▶ REQUIRED ACTION: Render every line of the data exactly as written, and leave out the pictures.

==== INFORMATION PROVIDED

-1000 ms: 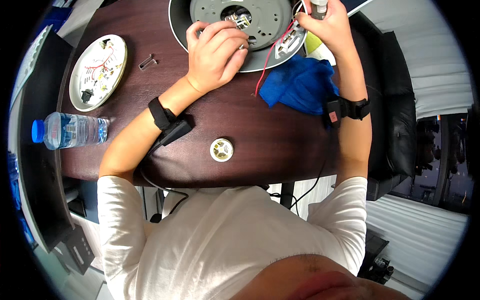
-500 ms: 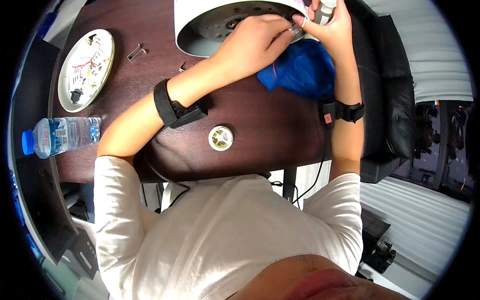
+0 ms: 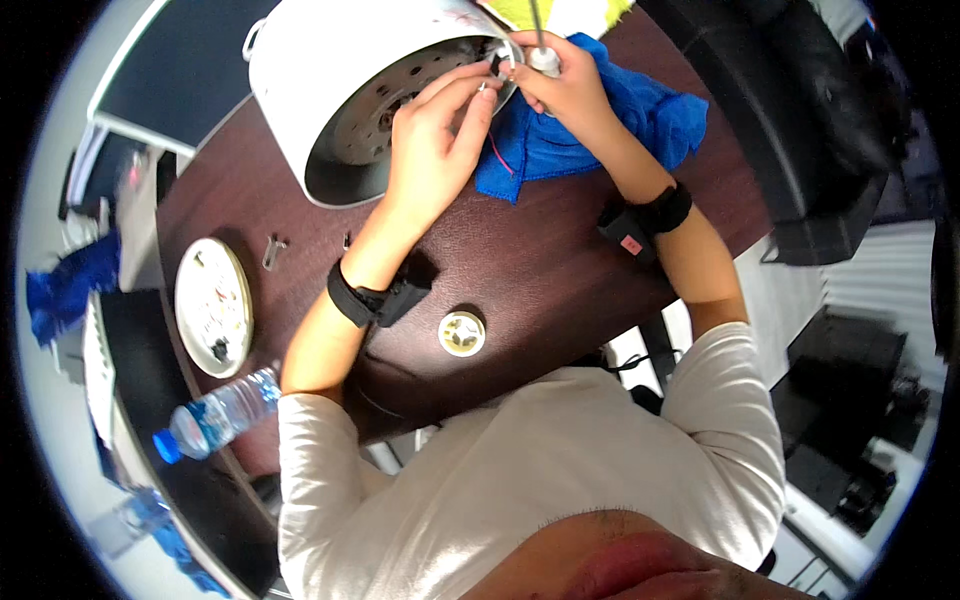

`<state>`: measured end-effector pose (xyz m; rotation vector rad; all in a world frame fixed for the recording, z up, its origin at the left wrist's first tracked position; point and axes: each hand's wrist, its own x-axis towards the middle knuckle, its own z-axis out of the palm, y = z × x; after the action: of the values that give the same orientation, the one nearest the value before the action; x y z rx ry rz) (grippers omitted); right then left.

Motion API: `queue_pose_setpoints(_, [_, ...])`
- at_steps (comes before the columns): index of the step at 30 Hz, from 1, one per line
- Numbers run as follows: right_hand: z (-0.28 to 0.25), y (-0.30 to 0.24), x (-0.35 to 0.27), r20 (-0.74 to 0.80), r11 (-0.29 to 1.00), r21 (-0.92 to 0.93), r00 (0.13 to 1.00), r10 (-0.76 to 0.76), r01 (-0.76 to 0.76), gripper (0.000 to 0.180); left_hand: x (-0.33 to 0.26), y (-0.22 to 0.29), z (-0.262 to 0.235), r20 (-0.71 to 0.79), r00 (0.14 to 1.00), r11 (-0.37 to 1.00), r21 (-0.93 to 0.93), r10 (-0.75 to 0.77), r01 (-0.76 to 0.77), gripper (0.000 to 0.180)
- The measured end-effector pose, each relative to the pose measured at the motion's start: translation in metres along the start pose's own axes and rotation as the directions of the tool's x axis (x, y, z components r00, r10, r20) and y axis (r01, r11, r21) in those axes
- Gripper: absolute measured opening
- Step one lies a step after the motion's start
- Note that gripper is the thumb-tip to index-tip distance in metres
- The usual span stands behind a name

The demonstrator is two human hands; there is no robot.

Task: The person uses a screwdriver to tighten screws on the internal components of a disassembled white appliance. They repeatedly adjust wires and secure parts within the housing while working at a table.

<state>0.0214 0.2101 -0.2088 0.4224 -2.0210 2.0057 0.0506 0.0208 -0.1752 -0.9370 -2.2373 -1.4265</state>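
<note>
A white, pot-shaped appliance housing (image 3: 320, 75) lies on its side, its open end showing a grey inside with a perforated metal disc (image 3: 368, 122). At the right rim of this opening, my left hand (image 3: 435, 135) has thumb and fingers pinched around a tiny pale, shiny piece (image 3: 484, 88), too small to name. Close beside it, my right hand (image 3: 575, 90) is closed around a screwdriver (image 3: 543, 62) with a pale handle, its metal shaft pointing up and away. The right thumb and fingers also reach the housing's rim. Below the hands lies a blue cloth (image 3: 550, 150), a thin red wire on it.
A round white cover (image 3: 243, 300) with parts inside lies at the left, near a small metal bracket (image 3: 272, 252). A water bottle (image 3: 225, 412) lies at the table's left edge. A small white reel-like disc (image 3: 462, 334) sits near the front. A black chair (image 3: 790, 130) stands right.
The view has turned and shifted, so the table appears tilted. My left fingers have drawn back a little from the rim. The screwdriver's shaft now shows above my right hand.
</note>
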Motion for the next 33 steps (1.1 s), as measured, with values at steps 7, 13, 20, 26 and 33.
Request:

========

▶ YOUR SOLUTION:
-1000 ms: 
-500 ms: 
+0 ms: 

`<state>`: measured end-effector pose (xyz m; rotation vector rad; all in a world frame fixed for the recording, z up, its origin at the left wrist's first tracked position; point and axes: each hand's wrist, its own x-axis towards the middle knuckle, its own z-axis out of the palm, y = z × x; after the action: of the values that give the same orientation, the one nearest the value before the action; x y z rx ry rz) (grippers omitted); right then left.

Motion API: `queue_pose_setpoints(_, [_, ...])`
- at_steps (comes before the columns): index of the step at 30 Hz, from 1, one per line
- Numbers run as follows: right_hand: z (-0.28 to 0.25), y (-0.30 to 0.24), x (-0.35 to 0.27), r20 (-0.74 to 0.80), r11 (-0.29 to 1.00), r21 (-0.92 to 0.93), r00 (0.13 to 1.00), r10 (-0.76 to 0.76), r01 (-0.76 to 0.76), gripper (0.000 to 0.180); left_hand: x (-0.33 to 0.26), y (-0.22 to 0.29), z (-0.262 to 0.235), r20 (-0.71 to 0.79), r00 (0.14 to 1.00), r11 (-0.37 to 1.00), r21 (-0.93 to 0.93), r10 (-0.75 to 0.77), r01 (-0.76 to 0.77), gripper (0.000 to 0.180)
- The measured end-effector pose, each relative to the pose measured at the motion's start: translation in metres along the start pose's own axes and rotation as the directions of the tool's x axis (x, y, z components r00, r10, r20) and y axis (r01, r11, r21) in those axes
- Gripper: absolute measured opening
- Step one lies a step after the motion's start
- Note that gripper is the thumb-tip to index-tip distance in metres
- The usual span stands behind a name

The demonstrator is two human hands; there is no robot.

Task: The person uses a screwdriver to tighten screws on the internal components of a disassembled white appliance. They repeatedly adjust wires and secure parts within the housing while working at a table.

<state>0.0214 0.2101 -0.2088 0.4224 -2.0210 2.0057 0.0506 0.0208 -0.1752 -0.9370 -2.2373 -1.4265</state>
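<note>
A white, pot-shaped appliance housing (image 3: 320, 75) lies on its side, its open end showing a grey inside with a perforated metal disc (image 3: 368, 122). At the right rim of this opening, my left hand (image 3: 435, 135) has thumb and fingers pinched around a tiny pale, shiny piece (image 3: 484, 88), too small to name. Close beside it, my right hand (image 3: 575, 90) is closed around a screwdriver (image 3: 543, 62) with a pale handle, its metal shaft pointing up and away. The right thumb and fingers also reach the housing's rim. Below the hands lies a blue cloth (image 3: 550, 150), a thin red wire on it.
A round white cover (image 3: 243, 300) with parts inside lies at the left, near a small metal bracket (image 3: 272, 252). A water bottle (image 3: 225, 412) lies at the table's left edge. A small white reel-like disc (image 3: 462, 334) sits near the front. A black chair (image 3: 790, 130) stands right.
The view has turned and shifted, so the table appears tilted. My left fingers have drawn back a little from the rim. The screwdriver's shaft now shows above my right hand.
</note>
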Motion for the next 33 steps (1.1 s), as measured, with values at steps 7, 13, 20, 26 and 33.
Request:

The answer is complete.